# ASSIGNMENT:
Because the copy must hold no pictures, return the data below with all of its words intact.

# DATASET EXCERPT:
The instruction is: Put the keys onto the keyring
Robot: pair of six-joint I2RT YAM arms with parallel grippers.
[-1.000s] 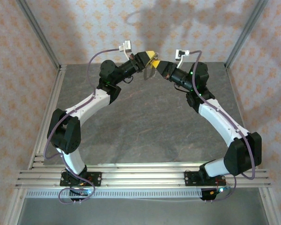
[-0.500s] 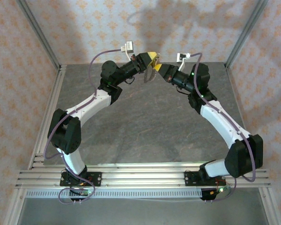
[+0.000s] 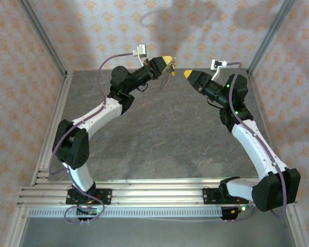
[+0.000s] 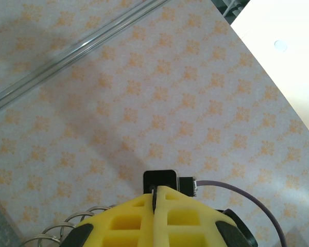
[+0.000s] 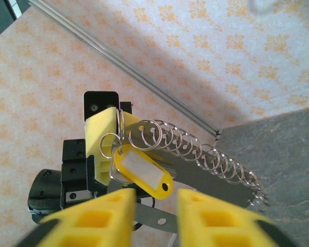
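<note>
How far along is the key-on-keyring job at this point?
Done, apparently: a yellow key tag hangs by its small loop at one end of the keyring. In hand: the left gripper is shut on the keyring, holding it up. The right gripper is open, empty and apart. Left: probably setting it down; whether more keys remain I cannot tell.

The tabletop (image 3: 159,139) is a dark grey slab with a mottled, stone-like pattern, closed in at the far side and on both flanks by wallpapered panels. Soft shadows fall across its far half. A band of aluminium rails (image 3: 159,191) lies across its near edge, and a second rail (image 3: 54,123) runs along its left edge. Two black base plates sit on the near rails, the left one (image 3: 105,196) and the right one (image 3: 211,195) well apart. A white slotted strip (image 3: 144,212) lies just in front of them. A corner of the same grey surface shows in the right wrist view (image 5: 293,154).
</note>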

# OUTPUT OF THE EXERCISE:
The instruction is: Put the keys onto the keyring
Robot: pair of six-joint I2RT YAM arms with parallel grippers.
[-1.000s] 
[-0.500s] 
[+0.000s] 
[+0.000s] 
[+0.000s] 
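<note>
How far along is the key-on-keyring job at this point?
Done, apparently: a yellow key tag hangs by its small loop at one end of the keyring. In hand: the left gripper is shut on the keyring, holding it up. The right gripper is open, empty and apart. Left: probably setting it down; whether more keys remain I cannot tell.

The tabletop (image 3: 159,139) is a dark grey slab with a mottled, stone-like pattern, closed in at the far side and on both flanks by wallpapered panels. Soft shadows fall across its far half. A band of aluminium rails (image 3: 159,191) lies across its near edge, and a second rail (image 3: 54,123) runs along its left edge. Two black base plates sit on the near rails, the left one (image 3: 105,196) and the right one (image 3: 211,195) well apart. A white slotted strip (image 3: 144,212) lies just in front of them. A corner of the same grey surface shows in the right wrist view (image 5: 293,154).
</note>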

What has been written completes the answer.